> _What needs to be done_
Please transcribe every entry below exactly, without including the pictures.

(Information begins)

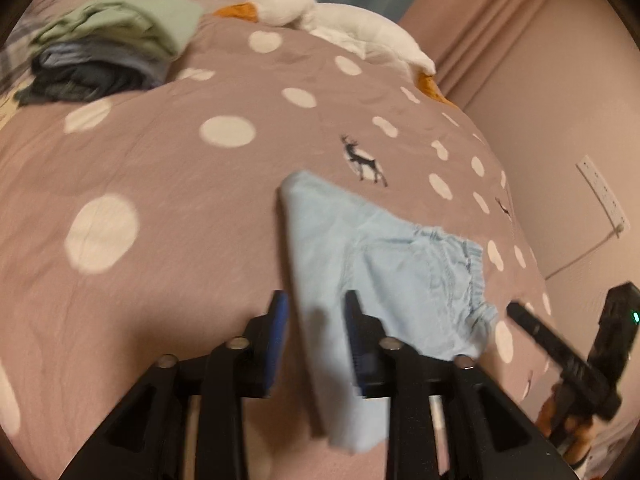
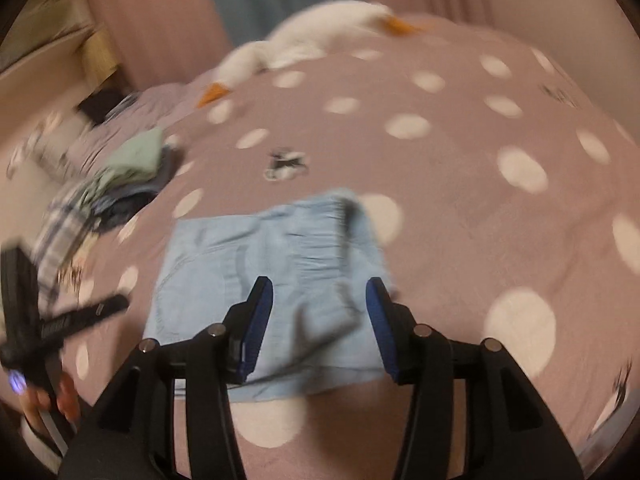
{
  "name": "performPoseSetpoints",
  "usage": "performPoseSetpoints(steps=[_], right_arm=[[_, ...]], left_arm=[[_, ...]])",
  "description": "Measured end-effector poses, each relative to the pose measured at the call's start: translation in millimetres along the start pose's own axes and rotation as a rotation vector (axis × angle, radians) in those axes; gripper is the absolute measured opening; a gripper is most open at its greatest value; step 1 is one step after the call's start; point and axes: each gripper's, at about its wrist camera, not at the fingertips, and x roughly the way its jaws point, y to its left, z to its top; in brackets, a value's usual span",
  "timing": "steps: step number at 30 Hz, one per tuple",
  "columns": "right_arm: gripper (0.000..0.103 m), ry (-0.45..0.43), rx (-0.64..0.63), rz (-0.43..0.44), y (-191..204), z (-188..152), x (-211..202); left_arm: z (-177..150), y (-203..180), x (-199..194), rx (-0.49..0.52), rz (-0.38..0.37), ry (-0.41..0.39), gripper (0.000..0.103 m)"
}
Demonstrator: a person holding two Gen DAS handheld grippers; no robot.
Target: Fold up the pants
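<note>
Light blue pants (image 1: 380,264) lie folded into a small flat shape on the pink dotted bedspread (image 1: 160,184). They also show in the right wrist view (image 2: 260,264), elastic waistband toward the far side. My left gripper (image 1: 316,308) is open, its jaws standing either side of the pants' near left edge, just above it. My right gripper (image 2: 320,300) is open and empty, hovering over the near part of the pants. The right gripper also shows at the right edge of the left view (image 1: 520,312). The left one shows at the left edge of the right view (image 2: 116,304).
A stack of folded clothes (image 1: 108,48), green on top, sits at the far left of the bed, also in the right wrist view (image 2: 132,164). A white plush goose (image 1: 332,24) lies along the far edge. A wall with a socket (image 1: 600,192) is on the right.
</note>
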Motion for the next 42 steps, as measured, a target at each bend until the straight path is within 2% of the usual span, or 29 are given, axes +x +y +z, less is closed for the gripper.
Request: performPoseSetpoints(steps=[3, 5, 8, 10, 11, 12, 13, 16, 19, 22, 23, 26, 28, 29, 32, 34, 37, 40, 42], right_arm=[[0.042, 0.021, -0.098, 0.069, 21.8, -4.4, 13.1], [0.033, 0.052, -0.128, 0.112, 36.4, -8.3, 24.3], [0.029, 0.094, -0.192, 0.215, 61.9, -19.4, 36.2], [0.029, 0.085, -0.264, 0.260, 81.9, -26.3, 36.6], [0.029, 0.070, -0.318, 0.280, 93.5, -30.5, 36.6], [0.029, 0.062, -0.364, 0.298, 102.8, -34.4, 37.6], [0.029, 0.061, -0.401, 0.313, 110.9, -37.6, 39.4], [0.020, 0.118, -0.479, 0.329, 126.2, -51.3, 54.3], [0.017, 0.208, -0.505, 0.318, 128.0, -63.9, 75.1], [0.017, 0.215, -0.490, 0.344, 122.2, -64.0, 77.4], [0.017, 0.224, -0.483, 0.354, 119.7, -63.1, 75.5], [0.018, 0.243, -0.450, 0.392, 112.3, -55.8, 67.3], [0.018, 0.215, -0.424, 0.415, 100.3, -52.6, 50.0], [0.021, 0.187, -0.409, 0.403, 92.9, -47.6, 43.5], [0.030, 0.084, -0.321, 0.297, 54.9, -23.8, 26.4], [0.032, 0.035, -0.243, 0.175, 29.3, -5.6, 25.9], [0.032, 0.032, -0.175, 0.012, 2.0, 6.0, 35.3], [0.030, 0.083, -0.127, -0.019, -14.9, 0.8, 47.0], [0.030, 0.079, -0.168, -0.052, -10.6, -8.5, 49.5]], left_arm=[[13.7, -9.4, 13.2, 0.020, -0.010, 0.004, 0.041], [21.8, -15.0, 21.8, 0.043, 0.001, 0.005, 0.041], [38.5, -17.3, 39.0, 0.078, 0.037, 0.009, 0.041], [49.5, -10.8, 55.3, 0.082, 0.077, 0.028, 0.041], [51.1, -8.0, 60.5, 0.077, 0.091, 0.035, 0.038], [53.6, -2.3, 68.6, 0.069, 0.107, 0.043, 0.029], [55.3, 2.7, 77.3, 0.069, 0.114, 0.062, 0.024], [55.8, 16.1, 91.2, 0.036, 0.098, 0.099, 0.022], [54.9, 27.5, 91.7, 0.010, 0.071, 0.099, 0.023], [55.3, 28.2, 91.5, 0.020, 0.095, 0.090, 0.032], [56.3, 28.7, 91.7, 0.011, 0.109, 0.088, 0.038], [58.1, 32.2, 86.3, -0.044, 0.100, 0.084, 0.040], [53.0, 24.7, 72.4, -0.007, 0.127, 0.057, 0.040], [52.2, 22.2, 69.5, 0.008, 0.135, 0.052, 0.040], [35.6, 5.5, 50.0, 0.076, 0.148, 0.045, 0.040], [25.7, -4.1, 43.4, 0.118, 0.151, 0.053, 0.040], [5.6, -24.8, 30.8, 0.199, 0.147, 0.055, 0.040], [-8.4, -38.5, 27.1, 0.260, 0.154, 0.059, 0.040], [-19.5, -43.9, 32.2, 0.293, 0.167, 0.083, 0.040]])
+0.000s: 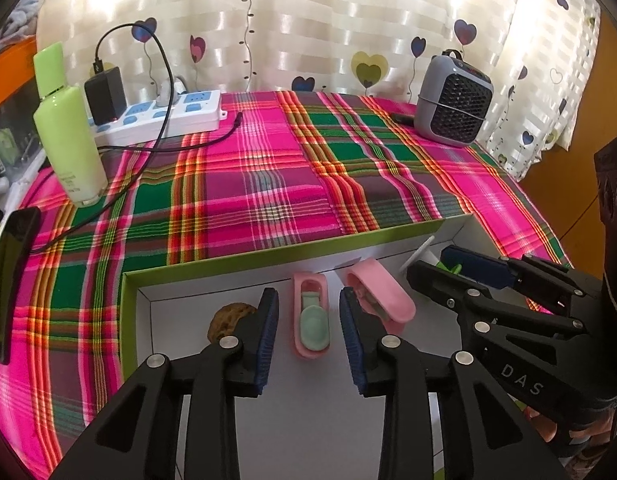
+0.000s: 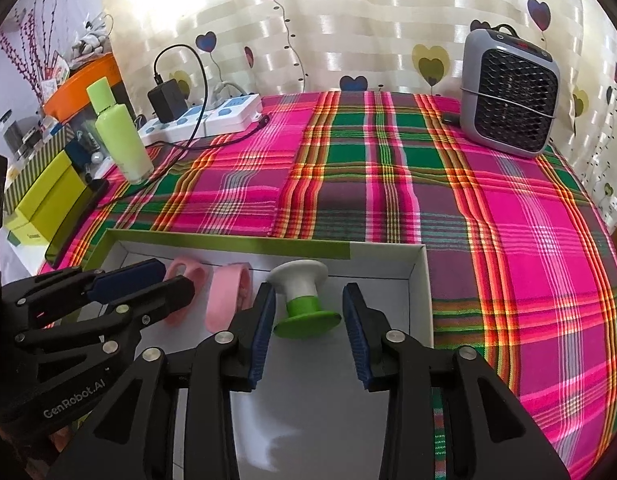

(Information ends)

> _Answer for this exercise_
{
  "name": "performPoseSetpoints",
  "usage": "performPoseSetpoints(steps=[_], right_arm=[[_, ...]], left_arm=[[_, ...]])",
  "description": "Measured end-effector poses, each relative to the pose measured at the call's start: translation in millimetres along the start pose's own axes and rotation as a rotation vector (axis × angle, radians) in those axes; gripper is the absolute measured opening; a gripper is most open at its greatest value; step 1 is one step after the call's start; point and axes: each gripper's, at about its wrist camera, not at the fingertips, and x roughly the way its jaws point, y to its left, z to its top; in brackets, a value's usual span",
  "timing": "steps: step number at 30 Hz, one per tuple",
  "columns": "right_arm: gripper (0.000..0.103 m), ry (-0.45..0.43), rx (-0.64..0.63), rz (-0.43..0.44), y (-191..204), z (-188..152), x (-211..202); left_arm: z (-177..150), y (-203..180), x (-199..194), rx (-0.49..0.52), rz (-0.38..0.37), ry (-0.41..0.39), gripper (0.000..0.103 m)"
}
Demonstrator: a person holding two Gen DAS handheld grippers; no robot.
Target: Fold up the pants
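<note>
Light blue pants (image 1: 380,264) lie folded into a small flat shape on the pink dotted bedspread (image 1: 160,184). They also show in the right wrist view (image 2: 260,264), elastic waistband toward the far side. My left gripper (image 1: 316,308) is open, its jaws standing either side of the pants' near left edge, just above it. My right gripper (image 2: 320,300) is open and empty, hovering over the near part of the pants. The right gripper also shows at the right edge of the left view (image 1: 520,312). The left one shows at the left edge of the right view (image 2: 116,304).
A stack of folded clothes (image 1: 108,48), green on top, sits at the far left of the bed, also in the right wrist view (image 2: 132,164). A white plush goose (image 1: 332,24) lies along the far edge. A wall with a socket (image 1: 600,192) is on the right.
</note>
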Motion for the next 42 steps, as measured, a target at each bend until the straight path is within 2% of the usual span, or 29 are given, axes +x +y +z, less is closed for the gripper.
Request: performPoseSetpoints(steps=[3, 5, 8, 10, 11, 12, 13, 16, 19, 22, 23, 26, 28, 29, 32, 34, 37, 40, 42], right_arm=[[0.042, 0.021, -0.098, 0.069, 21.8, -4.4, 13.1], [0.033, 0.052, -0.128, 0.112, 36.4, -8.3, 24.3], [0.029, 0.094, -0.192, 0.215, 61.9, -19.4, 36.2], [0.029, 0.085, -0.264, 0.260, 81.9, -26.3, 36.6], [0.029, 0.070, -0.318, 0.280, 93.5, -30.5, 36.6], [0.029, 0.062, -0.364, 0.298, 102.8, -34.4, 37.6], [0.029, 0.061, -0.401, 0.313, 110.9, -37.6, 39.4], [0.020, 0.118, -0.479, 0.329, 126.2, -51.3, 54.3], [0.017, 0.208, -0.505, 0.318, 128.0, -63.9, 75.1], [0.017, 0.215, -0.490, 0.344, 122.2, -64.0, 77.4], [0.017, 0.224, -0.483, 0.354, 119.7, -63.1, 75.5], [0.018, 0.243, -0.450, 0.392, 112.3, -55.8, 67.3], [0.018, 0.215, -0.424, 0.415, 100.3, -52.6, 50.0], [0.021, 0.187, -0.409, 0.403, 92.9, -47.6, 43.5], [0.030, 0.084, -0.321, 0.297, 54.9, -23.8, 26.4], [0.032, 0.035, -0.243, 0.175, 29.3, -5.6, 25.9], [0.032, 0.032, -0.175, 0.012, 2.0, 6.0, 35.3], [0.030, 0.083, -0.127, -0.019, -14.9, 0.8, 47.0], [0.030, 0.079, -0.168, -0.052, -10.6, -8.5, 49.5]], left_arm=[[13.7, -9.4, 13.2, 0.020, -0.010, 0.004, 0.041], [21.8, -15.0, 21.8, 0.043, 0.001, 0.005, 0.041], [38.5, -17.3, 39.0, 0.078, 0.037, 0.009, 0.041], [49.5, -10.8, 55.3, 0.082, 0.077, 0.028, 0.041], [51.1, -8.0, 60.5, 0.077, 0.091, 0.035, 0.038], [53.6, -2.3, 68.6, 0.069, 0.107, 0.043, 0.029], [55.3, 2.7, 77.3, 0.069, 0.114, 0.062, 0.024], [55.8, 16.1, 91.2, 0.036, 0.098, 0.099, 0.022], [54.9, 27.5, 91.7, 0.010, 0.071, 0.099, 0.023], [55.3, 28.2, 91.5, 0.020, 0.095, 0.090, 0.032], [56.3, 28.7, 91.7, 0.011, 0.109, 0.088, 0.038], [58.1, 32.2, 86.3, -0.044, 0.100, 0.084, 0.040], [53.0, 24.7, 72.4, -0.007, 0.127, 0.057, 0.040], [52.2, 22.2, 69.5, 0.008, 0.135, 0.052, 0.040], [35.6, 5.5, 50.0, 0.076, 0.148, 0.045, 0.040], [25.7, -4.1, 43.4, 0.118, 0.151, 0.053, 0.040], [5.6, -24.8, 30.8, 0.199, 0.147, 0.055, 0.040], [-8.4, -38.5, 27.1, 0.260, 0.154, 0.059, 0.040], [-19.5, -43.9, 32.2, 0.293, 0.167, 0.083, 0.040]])
+0.000s: 
+0.000s: 

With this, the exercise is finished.